## TASK INSTRUCTIONS
Which of the lines below contain the string "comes"? Pull each one out of the data.

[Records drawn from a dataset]
——
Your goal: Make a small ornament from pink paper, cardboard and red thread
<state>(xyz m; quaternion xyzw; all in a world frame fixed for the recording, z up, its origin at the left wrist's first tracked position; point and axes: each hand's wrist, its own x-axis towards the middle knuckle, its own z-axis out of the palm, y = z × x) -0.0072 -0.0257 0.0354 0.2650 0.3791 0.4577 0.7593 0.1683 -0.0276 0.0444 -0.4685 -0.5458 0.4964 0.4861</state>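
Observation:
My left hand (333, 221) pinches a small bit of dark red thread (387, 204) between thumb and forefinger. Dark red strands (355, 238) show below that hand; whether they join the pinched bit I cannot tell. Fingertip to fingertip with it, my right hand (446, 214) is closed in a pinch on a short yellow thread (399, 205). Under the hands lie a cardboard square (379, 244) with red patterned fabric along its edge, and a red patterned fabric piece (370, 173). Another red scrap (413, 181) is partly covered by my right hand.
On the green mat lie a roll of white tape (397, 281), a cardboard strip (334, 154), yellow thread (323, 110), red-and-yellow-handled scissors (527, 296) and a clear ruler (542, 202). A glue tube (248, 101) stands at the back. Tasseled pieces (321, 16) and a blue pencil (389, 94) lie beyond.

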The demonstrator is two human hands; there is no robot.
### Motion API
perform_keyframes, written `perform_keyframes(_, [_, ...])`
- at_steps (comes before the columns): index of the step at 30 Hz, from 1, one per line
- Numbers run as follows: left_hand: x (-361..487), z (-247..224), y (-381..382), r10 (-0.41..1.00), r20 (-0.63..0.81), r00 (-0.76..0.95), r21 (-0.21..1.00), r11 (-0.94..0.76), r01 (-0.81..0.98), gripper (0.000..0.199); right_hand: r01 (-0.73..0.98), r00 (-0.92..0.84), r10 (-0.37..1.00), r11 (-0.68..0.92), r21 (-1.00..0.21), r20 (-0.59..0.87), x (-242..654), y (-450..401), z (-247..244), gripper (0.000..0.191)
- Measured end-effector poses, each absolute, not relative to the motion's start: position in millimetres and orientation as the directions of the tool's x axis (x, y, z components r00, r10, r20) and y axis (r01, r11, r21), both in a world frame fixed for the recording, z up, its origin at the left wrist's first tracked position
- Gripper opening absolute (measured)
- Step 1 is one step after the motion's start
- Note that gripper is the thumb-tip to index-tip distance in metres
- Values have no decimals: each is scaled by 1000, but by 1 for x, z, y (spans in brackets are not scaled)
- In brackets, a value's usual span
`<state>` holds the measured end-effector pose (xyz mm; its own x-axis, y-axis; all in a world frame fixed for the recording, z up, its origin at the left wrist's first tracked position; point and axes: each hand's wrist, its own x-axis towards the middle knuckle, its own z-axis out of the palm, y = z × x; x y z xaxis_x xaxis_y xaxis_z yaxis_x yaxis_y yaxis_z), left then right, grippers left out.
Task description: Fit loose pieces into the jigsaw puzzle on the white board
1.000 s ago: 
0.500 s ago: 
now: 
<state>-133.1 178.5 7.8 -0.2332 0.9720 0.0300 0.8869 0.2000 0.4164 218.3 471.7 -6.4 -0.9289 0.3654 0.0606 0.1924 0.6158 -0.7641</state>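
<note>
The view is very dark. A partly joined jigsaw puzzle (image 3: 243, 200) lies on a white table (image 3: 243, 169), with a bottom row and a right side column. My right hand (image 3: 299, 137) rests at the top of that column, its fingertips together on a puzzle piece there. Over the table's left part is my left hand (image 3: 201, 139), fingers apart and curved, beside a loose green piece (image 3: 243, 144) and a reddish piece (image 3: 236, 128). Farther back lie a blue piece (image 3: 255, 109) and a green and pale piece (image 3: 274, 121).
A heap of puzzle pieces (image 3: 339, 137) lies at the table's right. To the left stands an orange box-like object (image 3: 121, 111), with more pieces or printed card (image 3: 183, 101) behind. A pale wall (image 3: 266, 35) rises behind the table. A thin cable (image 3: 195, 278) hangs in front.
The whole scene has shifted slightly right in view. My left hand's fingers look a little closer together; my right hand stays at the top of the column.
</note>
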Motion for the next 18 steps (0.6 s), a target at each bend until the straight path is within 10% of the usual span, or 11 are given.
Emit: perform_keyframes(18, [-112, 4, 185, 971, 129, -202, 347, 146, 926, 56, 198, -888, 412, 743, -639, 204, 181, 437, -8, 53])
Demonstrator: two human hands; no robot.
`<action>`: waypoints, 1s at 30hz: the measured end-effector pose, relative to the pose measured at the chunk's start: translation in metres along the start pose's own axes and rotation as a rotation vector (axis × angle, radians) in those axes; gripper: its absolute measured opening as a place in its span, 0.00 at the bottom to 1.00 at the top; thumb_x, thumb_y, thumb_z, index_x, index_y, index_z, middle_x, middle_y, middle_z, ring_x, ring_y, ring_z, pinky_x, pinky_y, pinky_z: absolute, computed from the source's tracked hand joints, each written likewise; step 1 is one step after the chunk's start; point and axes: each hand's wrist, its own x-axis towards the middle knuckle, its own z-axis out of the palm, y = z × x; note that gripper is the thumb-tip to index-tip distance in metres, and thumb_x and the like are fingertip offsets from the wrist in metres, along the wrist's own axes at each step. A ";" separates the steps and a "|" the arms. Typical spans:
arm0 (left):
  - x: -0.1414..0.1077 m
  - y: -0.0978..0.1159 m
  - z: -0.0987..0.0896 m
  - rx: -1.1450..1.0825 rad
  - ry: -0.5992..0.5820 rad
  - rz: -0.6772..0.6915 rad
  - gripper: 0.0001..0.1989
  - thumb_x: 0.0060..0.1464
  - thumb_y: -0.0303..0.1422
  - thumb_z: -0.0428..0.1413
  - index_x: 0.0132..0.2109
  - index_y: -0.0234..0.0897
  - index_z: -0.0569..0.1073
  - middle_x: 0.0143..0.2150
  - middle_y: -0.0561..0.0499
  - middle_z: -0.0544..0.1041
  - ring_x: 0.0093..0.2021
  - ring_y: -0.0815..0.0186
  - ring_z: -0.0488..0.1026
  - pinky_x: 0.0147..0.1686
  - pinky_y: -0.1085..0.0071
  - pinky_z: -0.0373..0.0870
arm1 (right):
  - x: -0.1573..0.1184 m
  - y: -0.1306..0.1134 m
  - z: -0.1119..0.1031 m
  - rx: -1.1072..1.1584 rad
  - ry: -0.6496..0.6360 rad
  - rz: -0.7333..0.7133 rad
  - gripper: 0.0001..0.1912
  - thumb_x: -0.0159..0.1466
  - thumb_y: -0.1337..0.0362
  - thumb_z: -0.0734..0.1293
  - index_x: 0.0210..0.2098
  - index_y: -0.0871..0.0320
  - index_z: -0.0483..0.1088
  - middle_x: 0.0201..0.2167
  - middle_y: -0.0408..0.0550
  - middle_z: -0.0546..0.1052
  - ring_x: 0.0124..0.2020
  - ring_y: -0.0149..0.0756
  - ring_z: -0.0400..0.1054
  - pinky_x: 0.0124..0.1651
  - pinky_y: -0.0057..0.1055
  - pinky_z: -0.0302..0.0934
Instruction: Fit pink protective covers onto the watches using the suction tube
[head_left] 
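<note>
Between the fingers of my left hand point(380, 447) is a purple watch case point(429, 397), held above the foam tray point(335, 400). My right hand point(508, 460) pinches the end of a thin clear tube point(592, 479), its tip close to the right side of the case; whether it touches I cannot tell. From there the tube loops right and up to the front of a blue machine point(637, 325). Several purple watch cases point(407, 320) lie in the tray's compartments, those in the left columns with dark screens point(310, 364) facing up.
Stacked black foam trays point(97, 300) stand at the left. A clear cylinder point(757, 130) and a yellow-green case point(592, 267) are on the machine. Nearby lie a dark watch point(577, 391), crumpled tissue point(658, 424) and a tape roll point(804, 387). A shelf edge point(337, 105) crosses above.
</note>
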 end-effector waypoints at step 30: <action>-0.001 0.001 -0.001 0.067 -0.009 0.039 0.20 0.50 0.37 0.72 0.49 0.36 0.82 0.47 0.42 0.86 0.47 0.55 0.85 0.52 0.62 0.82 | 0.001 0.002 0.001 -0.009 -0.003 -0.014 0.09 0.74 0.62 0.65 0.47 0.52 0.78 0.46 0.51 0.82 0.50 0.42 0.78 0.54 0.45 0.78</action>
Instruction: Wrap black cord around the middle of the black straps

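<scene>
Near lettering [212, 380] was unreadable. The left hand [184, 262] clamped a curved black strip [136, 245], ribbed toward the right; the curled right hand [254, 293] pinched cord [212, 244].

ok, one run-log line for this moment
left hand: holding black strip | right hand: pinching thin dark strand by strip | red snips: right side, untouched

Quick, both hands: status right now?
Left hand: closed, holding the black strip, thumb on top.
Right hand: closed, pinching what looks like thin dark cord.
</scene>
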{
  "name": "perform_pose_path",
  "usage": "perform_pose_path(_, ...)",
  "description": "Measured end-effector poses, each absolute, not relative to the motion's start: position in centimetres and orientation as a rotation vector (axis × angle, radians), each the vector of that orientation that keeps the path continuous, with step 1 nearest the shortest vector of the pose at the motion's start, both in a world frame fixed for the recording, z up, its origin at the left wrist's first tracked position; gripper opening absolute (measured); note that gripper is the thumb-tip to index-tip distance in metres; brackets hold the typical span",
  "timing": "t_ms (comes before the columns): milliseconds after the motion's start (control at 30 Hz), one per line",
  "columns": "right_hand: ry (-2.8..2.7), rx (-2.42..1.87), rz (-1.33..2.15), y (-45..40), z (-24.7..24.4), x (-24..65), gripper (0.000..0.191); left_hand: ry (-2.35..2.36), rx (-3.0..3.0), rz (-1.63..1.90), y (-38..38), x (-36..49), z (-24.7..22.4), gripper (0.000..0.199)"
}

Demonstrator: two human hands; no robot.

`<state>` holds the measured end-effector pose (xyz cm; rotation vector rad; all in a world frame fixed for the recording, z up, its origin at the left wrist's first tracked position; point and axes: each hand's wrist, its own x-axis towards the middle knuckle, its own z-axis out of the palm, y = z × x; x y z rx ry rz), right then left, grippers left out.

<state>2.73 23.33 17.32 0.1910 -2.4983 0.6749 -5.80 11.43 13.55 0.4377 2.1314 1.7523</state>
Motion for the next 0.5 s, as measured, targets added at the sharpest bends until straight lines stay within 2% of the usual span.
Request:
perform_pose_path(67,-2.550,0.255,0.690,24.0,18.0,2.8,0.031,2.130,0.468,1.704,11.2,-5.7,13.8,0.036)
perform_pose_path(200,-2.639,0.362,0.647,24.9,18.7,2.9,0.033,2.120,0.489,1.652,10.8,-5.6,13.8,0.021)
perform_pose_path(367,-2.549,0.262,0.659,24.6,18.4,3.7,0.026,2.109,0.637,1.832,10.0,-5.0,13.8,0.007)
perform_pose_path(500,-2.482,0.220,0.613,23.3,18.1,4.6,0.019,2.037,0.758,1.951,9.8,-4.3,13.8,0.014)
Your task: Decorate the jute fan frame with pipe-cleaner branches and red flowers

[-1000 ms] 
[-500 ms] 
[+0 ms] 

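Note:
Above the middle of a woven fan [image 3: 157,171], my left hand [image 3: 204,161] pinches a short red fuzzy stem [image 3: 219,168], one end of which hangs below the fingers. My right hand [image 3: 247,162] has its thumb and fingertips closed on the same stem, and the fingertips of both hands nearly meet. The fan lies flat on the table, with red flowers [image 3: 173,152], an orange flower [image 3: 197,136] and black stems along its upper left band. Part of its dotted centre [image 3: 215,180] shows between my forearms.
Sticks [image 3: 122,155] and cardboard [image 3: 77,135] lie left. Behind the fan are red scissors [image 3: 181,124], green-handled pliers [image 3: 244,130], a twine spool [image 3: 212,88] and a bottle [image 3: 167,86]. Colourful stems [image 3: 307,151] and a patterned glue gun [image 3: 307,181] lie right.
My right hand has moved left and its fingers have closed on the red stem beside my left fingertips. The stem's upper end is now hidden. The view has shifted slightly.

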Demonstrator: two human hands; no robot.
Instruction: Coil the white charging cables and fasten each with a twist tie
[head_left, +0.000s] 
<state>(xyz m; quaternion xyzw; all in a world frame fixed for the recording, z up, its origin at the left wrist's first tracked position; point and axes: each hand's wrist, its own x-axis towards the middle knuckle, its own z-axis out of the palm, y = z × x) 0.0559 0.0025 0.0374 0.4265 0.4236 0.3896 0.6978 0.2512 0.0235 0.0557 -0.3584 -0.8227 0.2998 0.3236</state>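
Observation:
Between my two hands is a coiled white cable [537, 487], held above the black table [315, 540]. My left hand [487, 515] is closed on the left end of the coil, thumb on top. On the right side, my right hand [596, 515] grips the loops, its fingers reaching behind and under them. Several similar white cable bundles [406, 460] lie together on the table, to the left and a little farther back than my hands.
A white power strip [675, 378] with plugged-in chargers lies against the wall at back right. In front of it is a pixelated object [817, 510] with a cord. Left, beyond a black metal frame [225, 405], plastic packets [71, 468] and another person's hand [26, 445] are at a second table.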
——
## YOUR RESPONSE
- at_steps (comes before the columns): index of the step at 30 Hz, from 1, one per line
  "timing": "t_ms (comes before the columns): milliseconds after the motion's start (control at 30 Hz), one per line",

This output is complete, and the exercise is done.